— Work instructions —
Only a number is wanted: how many lines of the entries include the string "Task"?

==== Dataset records ====

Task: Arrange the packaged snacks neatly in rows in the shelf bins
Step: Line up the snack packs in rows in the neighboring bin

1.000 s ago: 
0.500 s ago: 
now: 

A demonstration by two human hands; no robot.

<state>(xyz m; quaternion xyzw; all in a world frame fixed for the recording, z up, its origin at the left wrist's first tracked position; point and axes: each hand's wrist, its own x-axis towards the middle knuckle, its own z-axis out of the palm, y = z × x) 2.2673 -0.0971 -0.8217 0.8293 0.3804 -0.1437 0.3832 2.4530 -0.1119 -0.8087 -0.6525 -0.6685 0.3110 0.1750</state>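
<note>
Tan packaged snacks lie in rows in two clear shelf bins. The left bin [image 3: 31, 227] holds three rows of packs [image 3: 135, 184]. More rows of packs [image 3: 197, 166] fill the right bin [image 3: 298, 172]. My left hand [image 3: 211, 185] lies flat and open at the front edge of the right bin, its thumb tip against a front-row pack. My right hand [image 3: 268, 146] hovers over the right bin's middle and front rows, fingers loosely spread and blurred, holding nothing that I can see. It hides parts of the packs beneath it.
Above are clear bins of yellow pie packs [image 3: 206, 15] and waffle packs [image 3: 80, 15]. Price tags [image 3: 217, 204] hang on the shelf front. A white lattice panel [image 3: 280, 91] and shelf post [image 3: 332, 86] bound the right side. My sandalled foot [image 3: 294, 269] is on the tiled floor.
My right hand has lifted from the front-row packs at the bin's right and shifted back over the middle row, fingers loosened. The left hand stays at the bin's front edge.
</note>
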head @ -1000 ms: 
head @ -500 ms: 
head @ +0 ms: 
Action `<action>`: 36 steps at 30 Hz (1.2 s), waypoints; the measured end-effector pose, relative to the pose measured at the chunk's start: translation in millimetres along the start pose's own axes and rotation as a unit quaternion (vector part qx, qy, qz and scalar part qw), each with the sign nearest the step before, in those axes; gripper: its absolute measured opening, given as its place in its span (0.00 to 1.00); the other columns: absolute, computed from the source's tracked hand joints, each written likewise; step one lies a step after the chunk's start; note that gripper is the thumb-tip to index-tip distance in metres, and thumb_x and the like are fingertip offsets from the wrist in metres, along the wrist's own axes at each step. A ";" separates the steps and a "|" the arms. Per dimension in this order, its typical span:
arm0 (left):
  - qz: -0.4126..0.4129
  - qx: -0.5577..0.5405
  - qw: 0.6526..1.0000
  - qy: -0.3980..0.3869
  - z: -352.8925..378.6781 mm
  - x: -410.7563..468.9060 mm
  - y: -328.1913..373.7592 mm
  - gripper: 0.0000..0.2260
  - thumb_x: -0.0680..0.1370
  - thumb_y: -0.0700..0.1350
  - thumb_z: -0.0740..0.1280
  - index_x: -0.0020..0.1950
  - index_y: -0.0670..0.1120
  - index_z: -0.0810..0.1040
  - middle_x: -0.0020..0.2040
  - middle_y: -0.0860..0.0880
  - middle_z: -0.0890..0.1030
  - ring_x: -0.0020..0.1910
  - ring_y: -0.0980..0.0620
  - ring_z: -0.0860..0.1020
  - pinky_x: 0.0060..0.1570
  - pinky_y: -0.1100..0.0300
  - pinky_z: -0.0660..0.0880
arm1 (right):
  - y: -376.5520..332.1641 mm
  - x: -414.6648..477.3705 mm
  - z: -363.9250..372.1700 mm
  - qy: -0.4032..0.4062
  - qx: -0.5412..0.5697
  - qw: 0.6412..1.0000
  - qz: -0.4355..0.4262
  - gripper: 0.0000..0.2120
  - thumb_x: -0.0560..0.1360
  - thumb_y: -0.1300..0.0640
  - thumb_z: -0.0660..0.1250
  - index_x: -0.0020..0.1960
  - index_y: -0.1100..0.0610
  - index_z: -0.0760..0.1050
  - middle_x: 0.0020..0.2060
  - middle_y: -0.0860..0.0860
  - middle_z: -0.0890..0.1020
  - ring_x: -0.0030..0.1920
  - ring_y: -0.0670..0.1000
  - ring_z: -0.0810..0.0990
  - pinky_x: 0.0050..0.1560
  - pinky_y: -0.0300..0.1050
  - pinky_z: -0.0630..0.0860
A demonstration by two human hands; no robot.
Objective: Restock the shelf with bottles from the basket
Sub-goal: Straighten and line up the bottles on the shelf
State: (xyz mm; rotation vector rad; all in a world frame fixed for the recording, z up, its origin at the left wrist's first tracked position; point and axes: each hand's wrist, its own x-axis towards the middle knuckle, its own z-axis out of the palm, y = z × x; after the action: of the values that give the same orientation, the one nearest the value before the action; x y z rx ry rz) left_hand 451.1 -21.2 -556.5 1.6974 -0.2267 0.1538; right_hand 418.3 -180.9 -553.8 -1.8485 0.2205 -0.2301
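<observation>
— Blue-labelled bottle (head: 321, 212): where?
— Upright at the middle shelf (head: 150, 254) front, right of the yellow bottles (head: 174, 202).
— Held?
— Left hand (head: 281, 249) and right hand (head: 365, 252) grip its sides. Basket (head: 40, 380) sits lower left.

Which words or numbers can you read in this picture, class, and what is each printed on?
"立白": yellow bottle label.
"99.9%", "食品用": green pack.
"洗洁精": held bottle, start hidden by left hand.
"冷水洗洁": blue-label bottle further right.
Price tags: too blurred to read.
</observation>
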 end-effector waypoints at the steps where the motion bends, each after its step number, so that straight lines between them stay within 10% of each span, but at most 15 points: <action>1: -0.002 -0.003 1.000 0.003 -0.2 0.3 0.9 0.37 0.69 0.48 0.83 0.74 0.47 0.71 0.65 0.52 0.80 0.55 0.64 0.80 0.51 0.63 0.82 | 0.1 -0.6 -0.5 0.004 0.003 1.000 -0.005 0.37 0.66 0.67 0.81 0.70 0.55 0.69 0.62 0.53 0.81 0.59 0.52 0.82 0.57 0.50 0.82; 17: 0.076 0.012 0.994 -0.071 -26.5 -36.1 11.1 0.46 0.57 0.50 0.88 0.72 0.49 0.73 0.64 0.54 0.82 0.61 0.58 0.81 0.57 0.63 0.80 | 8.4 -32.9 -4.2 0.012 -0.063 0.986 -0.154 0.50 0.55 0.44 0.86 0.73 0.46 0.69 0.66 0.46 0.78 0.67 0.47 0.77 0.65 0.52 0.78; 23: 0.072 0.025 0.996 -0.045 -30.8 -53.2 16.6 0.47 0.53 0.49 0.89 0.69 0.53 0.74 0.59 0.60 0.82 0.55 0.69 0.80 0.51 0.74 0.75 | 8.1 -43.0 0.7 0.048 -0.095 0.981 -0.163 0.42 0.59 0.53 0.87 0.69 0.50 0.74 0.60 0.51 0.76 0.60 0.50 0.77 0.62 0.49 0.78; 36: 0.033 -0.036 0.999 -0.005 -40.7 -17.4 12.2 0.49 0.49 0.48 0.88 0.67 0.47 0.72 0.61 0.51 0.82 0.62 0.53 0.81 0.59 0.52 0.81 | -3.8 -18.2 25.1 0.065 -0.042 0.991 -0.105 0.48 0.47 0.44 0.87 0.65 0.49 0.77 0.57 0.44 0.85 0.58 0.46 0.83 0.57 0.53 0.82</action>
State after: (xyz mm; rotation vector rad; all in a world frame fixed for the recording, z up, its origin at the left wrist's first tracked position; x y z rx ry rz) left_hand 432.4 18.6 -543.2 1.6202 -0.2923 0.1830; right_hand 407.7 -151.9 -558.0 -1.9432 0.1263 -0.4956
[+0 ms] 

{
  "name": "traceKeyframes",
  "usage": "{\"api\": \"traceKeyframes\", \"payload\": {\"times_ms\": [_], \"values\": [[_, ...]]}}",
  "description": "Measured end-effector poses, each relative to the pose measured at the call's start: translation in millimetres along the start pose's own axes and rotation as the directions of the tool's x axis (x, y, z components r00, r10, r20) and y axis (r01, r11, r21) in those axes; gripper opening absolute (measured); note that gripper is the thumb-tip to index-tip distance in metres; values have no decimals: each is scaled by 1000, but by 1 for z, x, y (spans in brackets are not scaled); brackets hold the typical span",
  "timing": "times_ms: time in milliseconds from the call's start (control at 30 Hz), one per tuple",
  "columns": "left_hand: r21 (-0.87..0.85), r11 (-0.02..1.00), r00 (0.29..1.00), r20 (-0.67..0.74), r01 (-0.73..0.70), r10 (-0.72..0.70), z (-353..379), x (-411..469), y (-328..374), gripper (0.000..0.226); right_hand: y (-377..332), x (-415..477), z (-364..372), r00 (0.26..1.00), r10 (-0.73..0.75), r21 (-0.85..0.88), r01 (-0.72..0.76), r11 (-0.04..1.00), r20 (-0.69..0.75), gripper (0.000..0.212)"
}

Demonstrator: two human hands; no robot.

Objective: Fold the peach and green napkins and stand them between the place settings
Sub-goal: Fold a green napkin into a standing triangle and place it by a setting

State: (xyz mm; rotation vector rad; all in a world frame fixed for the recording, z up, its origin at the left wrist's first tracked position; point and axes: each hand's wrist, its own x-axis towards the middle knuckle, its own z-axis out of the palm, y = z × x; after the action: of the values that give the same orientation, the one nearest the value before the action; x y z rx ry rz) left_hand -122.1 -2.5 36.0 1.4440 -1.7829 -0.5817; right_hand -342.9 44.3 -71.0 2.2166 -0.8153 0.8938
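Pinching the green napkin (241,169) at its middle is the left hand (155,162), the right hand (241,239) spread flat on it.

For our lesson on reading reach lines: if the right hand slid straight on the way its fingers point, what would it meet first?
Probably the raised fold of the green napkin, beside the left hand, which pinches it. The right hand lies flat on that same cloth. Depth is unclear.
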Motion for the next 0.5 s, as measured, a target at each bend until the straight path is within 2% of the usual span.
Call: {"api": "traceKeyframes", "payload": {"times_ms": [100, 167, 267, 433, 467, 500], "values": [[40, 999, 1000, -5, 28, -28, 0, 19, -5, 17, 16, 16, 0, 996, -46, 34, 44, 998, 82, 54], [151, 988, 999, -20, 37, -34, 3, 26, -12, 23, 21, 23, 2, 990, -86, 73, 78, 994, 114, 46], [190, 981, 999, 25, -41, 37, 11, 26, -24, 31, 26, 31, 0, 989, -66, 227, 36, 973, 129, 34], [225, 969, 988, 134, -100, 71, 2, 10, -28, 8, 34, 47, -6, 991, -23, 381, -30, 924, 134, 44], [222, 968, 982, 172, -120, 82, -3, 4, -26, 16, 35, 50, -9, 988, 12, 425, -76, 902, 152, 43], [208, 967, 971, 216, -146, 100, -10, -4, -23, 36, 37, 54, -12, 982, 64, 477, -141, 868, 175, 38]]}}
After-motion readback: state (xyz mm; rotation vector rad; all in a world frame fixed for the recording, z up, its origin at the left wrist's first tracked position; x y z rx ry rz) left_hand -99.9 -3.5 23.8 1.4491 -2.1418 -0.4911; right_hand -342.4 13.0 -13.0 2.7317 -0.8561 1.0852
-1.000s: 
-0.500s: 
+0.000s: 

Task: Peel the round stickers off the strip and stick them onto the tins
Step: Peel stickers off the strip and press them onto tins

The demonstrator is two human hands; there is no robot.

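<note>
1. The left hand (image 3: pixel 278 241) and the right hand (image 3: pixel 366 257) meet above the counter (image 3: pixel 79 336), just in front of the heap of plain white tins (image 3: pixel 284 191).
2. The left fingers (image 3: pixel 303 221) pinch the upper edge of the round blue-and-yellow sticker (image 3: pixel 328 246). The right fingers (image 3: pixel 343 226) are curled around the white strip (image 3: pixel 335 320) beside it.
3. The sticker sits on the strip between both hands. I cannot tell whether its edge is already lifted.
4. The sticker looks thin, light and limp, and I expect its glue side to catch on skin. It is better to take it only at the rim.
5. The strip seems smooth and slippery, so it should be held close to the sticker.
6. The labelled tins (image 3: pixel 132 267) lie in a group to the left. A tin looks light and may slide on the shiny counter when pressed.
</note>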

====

— Output of the exercise —
2